Social media engagement with students was a linchpin of our opening strategy. Before the Hunt Library came online, NC State students already had a high degree of ownership over existing Libraries spaces and we sought to extend that to our new library. My #HuntLibrary could contribute to that sense of ownership by providing a platform for users of the new library to document and share their experience, learn about the experiences of their peers, and to collectively curate the images using voting tools. Furthermore, My #HuntLibrary is an opportunity for staff to learn about important and unexpected uses of the building during the critical post-launch period.

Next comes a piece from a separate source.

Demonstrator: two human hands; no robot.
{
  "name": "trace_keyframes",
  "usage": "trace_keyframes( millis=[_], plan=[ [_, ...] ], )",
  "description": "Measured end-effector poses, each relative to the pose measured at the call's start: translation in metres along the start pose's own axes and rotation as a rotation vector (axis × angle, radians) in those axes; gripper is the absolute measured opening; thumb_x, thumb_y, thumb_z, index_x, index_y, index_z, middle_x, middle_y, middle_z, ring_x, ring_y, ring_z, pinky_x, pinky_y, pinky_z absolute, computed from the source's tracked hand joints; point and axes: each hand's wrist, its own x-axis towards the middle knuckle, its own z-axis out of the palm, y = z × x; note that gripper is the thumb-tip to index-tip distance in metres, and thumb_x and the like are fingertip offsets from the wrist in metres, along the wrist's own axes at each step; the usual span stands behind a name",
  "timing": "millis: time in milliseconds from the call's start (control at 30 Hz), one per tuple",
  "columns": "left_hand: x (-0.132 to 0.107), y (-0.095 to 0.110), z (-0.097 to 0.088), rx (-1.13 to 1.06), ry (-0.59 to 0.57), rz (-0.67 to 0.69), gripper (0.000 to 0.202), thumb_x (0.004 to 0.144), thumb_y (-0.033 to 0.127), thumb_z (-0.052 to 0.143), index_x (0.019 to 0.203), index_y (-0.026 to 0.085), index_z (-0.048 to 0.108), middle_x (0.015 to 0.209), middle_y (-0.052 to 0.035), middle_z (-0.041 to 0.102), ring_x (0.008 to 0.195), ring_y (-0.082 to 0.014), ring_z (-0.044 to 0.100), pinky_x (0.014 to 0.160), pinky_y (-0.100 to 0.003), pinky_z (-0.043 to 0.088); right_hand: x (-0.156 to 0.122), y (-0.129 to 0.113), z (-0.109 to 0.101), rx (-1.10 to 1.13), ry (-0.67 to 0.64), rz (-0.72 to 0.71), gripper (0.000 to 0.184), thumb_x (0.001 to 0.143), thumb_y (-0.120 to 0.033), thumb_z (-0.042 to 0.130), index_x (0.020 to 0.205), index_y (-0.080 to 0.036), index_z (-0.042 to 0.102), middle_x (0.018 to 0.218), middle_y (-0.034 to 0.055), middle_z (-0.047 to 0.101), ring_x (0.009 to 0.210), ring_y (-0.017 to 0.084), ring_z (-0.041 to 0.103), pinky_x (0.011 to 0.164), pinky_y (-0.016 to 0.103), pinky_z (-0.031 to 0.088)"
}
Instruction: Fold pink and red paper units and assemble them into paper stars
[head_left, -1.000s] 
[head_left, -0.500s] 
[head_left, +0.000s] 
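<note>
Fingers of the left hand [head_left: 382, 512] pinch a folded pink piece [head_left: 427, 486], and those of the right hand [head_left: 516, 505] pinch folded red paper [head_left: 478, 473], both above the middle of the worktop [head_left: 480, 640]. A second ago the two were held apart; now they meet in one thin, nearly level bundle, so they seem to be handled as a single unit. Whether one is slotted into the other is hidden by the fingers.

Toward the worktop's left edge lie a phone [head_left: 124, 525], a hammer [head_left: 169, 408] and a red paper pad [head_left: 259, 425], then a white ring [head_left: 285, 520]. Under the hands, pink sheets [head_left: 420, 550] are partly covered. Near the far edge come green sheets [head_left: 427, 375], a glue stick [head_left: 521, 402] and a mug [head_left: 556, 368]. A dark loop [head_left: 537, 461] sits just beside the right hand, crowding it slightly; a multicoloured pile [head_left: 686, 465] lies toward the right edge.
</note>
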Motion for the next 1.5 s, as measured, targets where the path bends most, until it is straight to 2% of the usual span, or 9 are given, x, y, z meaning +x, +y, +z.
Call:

  1. Provide a mechanism for students to contribute to digital collections

We felt that the Hunt Library opening could be an opportunity for students to add their voices to the documentation of campus history that is preserved in our extensive digital collections. My #HuntLibrary could also allow us to leverage social technologies to diversify the perspectives reflected in our archival collections. This is our first major social media preservation effort and we hope that our project, along with others (such as GWU Libraries’ Social Feed Manager, or the State of North Carolina’s Social Media Archive), may begin to contribute possible answers to several questions related to social media archives, including:

  • Can we utilize existing streams of social media content to integrate additional student perspectives in our documentation of the history of their university? Does this enhance our special collections?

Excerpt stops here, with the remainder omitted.